On a statewide basis, Temporary National Codes (Non-Medicare) secured ninth position for overall Medicaid expenditure in New Mexico for the same year.
In the five-year span ending in 2024, Los Lunas showed a $2,382,406 or 491% surge in Medicaid payments tied to Temporary National Codes (Non-Medicare). Particular periods, including 2020 and 2023, featured sharp annual growth rates in expenditures.
Medicaid payment flows for Temporary National Codes (Non-Medicare) services in 2024 were distributed throughout the city, yet most were processed within a small set of ZIP codes. Specifically, ZIP code 87031 saw all $2,867,660 in payments, representing 100% of citywide value attributed to these services.

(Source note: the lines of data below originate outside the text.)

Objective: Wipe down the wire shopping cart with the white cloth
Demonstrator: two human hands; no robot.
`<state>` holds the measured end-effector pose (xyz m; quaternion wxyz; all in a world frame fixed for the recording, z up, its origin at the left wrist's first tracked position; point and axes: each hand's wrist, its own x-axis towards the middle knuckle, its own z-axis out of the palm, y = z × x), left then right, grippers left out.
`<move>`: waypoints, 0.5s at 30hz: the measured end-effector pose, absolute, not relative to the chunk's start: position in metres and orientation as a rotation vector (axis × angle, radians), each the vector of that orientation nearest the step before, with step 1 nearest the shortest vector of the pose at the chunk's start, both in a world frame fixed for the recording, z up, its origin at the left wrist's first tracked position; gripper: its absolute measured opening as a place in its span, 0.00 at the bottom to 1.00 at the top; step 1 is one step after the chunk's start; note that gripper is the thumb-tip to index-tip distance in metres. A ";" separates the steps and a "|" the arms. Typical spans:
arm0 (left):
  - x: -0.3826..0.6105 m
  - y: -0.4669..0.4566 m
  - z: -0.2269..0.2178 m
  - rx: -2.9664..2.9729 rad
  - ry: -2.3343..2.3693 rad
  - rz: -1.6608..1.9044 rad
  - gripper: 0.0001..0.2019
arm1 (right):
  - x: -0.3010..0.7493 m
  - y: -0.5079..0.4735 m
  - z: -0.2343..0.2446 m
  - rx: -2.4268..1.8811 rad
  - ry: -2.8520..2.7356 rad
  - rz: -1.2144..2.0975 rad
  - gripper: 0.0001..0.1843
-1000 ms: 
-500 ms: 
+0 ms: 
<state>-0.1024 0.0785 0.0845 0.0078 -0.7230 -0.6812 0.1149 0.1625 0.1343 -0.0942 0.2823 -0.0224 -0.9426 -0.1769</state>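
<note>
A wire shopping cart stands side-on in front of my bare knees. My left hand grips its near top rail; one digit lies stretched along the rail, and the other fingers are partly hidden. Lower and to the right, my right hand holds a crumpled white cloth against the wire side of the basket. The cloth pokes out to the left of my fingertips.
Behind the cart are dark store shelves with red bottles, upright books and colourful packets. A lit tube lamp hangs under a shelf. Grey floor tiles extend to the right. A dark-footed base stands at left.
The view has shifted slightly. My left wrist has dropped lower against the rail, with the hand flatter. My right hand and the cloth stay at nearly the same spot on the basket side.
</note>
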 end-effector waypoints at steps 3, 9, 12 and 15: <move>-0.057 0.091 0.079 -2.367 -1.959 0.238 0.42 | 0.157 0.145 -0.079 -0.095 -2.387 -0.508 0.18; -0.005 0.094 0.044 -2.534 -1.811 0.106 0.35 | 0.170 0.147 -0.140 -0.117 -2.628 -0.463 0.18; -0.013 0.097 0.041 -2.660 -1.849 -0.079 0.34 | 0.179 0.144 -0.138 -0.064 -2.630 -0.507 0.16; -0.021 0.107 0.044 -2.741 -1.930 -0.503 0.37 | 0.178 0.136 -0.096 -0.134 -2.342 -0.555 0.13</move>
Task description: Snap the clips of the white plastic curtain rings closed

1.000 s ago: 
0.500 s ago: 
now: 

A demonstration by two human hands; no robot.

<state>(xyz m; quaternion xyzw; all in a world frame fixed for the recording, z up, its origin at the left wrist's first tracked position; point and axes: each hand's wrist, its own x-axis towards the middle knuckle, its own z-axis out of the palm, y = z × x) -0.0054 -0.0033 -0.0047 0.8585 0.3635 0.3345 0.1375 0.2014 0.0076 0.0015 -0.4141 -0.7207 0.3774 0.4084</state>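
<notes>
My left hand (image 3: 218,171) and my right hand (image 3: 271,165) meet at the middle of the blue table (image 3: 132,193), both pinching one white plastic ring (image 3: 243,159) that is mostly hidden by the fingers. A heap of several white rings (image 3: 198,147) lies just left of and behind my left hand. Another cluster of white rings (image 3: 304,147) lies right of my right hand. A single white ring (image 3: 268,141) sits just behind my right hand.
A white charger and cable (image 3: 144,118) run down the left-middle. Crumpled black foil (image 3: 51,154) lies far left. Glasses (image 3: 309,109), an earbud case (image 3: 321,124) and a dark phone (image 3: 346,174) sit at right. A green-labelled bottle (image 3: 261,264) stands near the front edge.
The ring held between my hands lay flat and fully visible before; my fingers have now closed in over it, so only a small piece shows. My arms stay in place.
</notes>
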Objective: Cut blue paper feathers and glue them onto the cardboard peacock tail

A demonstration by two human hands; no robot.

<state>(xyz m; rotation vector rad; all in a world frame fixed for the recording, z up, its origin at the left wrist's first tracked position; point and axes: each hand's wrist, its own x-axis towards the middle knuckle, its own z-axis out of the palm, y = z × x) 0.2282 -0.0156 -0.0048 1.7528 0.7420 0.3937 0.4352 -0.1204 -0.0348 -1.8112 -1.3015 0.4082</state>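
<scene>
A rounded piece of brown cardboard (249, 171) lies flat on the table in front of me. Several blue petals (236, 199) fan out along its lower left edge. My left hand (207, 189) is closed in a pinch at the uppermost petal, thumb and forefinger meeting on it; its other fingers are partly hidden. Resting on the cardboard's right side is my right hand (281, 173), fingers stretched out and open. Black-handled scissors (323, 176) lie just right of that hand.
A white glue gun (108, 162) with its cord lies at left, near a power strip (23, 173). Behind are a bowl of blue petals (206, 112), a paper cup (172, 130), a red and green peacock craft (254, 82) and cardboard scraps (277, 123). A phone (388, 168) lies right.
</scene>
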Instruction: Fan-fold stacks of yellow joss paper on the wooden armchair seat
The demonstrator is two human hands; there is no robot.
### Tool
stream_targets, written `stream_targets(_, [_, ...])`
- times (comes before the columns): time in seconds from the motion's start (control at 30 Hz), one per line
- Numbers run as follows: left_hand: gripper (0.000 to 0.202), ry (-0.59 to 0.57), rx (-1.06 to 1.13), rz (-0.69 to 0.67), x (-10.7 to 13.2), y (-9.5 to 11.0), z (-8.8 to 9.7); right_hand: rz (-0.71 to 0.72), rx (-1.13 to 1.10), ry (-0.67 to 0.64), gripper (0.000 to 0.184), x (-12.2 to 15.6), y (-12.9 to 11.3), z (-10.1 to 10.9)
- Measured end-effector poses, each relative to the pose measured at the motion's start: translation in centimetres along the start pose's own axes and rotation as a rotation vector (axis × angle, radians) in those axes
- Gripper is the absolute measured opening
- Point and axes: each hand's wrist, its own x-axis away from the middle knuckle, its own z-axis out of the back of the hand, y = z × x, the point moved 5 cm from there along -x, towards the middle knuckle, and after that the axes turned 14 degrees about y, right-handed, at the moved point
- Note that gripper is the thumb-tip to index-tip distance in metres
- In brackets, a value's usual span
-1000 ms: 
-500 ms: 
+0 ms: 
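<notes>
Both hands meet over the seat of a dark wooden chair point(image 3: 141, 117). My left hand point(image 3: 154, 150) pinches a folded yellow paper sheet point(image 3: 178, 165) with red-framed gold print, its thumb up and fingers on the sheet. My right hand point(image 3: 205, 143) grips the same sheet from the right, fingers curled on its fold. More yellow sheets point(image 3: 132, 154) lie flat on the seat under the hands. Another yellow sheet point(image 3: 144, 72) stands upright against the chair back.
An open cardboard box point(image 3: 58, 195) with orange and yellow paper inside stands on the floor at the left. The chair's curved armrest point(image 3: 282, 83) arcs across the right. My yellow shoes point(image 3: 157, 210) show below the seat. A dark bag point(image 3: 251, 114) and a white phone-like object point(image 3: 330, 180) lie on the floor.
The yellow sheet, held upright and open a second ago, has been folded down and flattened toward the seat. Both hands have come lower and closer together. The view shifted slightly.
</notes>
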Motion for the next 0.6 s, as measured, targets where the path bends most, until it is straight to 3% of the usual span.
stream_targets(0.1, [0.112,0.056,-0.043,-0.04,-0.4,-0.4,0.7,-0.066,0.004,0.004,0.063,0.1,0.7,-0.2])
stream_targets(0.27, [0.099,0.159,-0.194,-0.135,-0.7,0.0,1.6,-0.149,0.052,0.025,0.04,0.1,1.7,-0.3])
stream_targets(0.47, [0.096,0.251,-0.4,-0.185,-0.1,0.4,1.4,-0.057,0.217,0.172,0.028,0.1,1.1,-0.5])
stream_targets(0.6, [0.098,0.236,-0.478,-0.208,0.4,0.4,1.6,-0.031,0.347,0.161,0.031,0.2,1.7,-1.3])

Within this category, just a few billing codes represented the majority of Medicaid payments.
Comparatively, the 98.7% rise for Temporary National Codes (Non-Medicare) between 2024 and the previous year far exceeded the overall 3.9% change posted across all Medicaid claim categories citywide for the same timeframe.
Data from the Centers for Medicare & Medicaid Services indicate that with combined federal and state contributions, Medicaid spending nationwide rose to approximately $871.7 billion in fiscal 2023. This amount represented about 18% of total health outlays and notably increased from around $613.5 billion in 2019, before COVID-19.
This roughly 40% increase in spending over the span is attributed to wider enrollment and greater service utilization during and in the aftermath of the pandemic.
Recent federal appropriations measures enacted under the Trump administration introduced substantial proposals aimed at lowering federal Medicaid funding and reforming the program. For instance, the “One Big Beautiful Bill Act,” became law in 2025 and is projected to slash more than $1 trillion from federal Medicaid budgets over 10 years. The policy brings added work requirements and higher cost-sharing, changes that may lower coverage or reduce federal resources for some groups. As a result, states are expected to bear more financial responsibility as federal support restrictions increase, though the system continues to cover millions nationwide.
| Year | Total Medicaid Payments | % Change From Previous Year |
|---|---|---|
| 2020 | $485,253 | 1394.1% |
| 2021 | $707,940 | 45.9% |
| 2022 | $942,869 | 33.2% |
| 2023 | $1,442,874 | 53% |
| 2024 | $2,867,660 | 98.7% |
| Rank | Category | Medicaid Payments | Share of City Total |
|---|---|---|---|
| 1 | Medicine Services and Procedures | $12,249,741 | 53.9% |
| 2 | National Codes Established for State Medicaid Agencies | $3,579,192 | 15.7% |
| 3 | Temporary National Codes (Non-Medicare) | $2,867,660 | 12.6% |
| 4 | Dental Services | $1,448,181 | 6.4% |
| 5 | Evaluation and Management | $1,163,959 | 5.1% |
| 6 | Procedures / Professional Services | $958,512 | 4.2% |
| 7 | Radiology Procedures | $140,343 | 0.6% |
| 8 | Vision Services | $129,341 | 0.6% |
| 9 | Alcohol and Drug Abuse Treatment | $99,764 | 0.4% |
| 10 | Pathology and Laboratory Procedures | $56,316 | 0.2% |
| 11 | Drugs Administered Other than Oral Method | $28,232 | 0.1% |
| 12 | Surgery | $12,993 | 0.1% |
| 13 | Diagnostic Radiology Services | $2,039 | <0.1% |
| 14 | Medical And Surgical Supplies | $1,617 | <0.1% |
| HCPCS Code | Description | Medicaid Payments | Claims |
|---|---|---|---|
| S5125 | Attendant care service /15m | $2,835,896 | 12 |
| S5110 | Family homecare training 15m | $31,763 | 6 |
Note: HCPCS codes are shown for context within the category. Category totals and rankings in this article are based on standardized service groupings rather than individual billing codes.
Information in this article was obtained from the U.S. Department of Health and Human Services Medicaid Provider Spending database. The source data can be found here.